A few weeks ago, I passed along to Wuck a recent quote from Jerry Seinfeld: “To me there are two things in this world; there’s life and there’s baseball, and one helps you get through the other.” I know you’re not a fan of his, Hoke, but for me that about sums it up. Funnily enough, the best distraction I ever had from the Dodgers—the last time they weren’t any good, at least—was writing Tetherball Chimes.

And while I am so very excited for the upcoming season—and while we find ourselves questioning nostalgia—I will also admit that the 2017 World Series continues to haunt me. This recent news about the Astros’ cheating scandal is relentless—inescapable. Even the annual Spring Training narrative of hope—pervasive and democratic—finds itself drowned out, every morning a new voice expressing its disgust, a new factoid come to light. Today’s twist: an unsuspecting Kershaw admitting to using easily decoded signs without runners on base.

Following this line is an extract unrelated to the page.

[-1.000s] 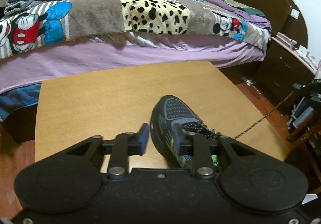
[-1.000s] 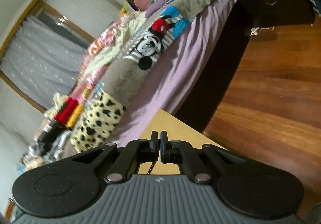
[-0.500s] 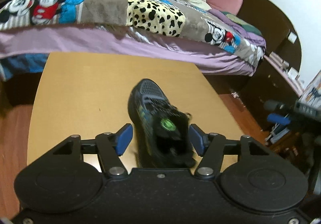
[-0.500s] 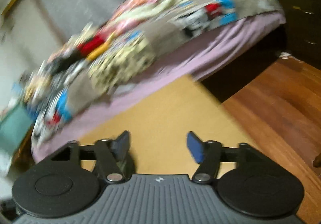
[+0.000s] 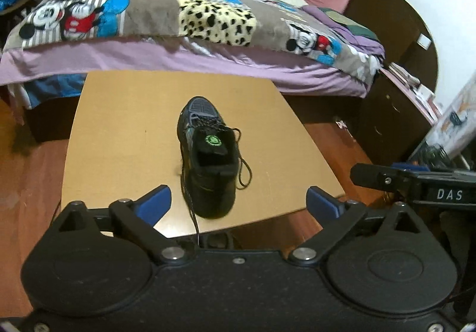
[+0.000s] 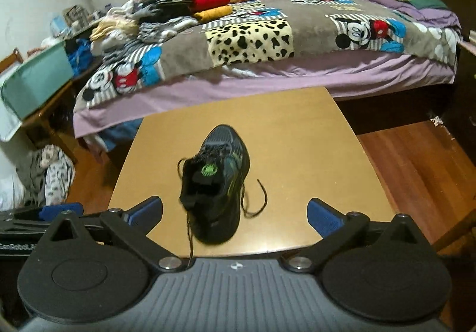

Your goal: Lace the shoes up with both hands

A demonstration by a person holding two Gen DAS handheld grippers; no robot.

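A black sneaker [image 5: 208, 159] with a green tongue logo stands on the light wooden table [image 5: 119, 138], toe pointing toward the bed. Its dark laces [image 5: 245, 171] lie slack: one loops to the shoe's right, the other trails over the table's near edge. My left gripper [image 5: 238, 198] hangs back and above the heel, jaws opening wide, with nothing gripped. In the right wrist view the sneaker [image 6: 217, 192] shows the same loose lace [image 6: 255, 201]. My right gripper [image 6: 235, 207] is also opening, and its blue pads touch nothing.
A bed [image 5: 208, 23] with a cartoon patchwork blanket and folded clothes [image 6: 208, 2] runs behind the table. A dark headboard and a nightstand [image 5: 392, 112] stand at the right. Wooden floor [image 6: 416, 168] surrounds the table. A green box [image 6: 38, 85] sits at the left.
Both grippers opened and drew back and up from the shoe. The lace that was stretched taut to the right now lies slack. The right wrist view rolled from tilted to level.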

And so, over and over, I’m returned to the mood of that November two seasons ago, mourning again the lost opportunity to rejoice with friends and family, forced to remember that we fell just short of the months-long euphoria that follows a championship: no commemorative hats or jerseys, pennants or pins, special editions of Sports Illustrated, official championship Blu-rays, or Christmas ornaments. All of it gone forever—again and again.

Man, fuck those fucking cheaters.

Because it’s not just that I’m returned daily to the sorrow of that November; it’s that my sorrow has been corrupted somehow. I was able to cope with simply being beaten. I resigned myself to it, to the Astros’ hitters’ dominance, to Kershaw’s inability to perform in the playoffs, to all of it. But to learn now that what I coped with, that what I begrudgingly accepted, was an outrageous lie? It’s a real bummer.

And so, at least for now, I can’t even wax nostalgic about the good memories from that series—Kershaw’s masterful Game One, Joc’s dinger in Game Four, the bullpen’s Game Six dominance—without immediately feeling the sting of this scandal, without lamenting, not what could have been, but much worse, what should have.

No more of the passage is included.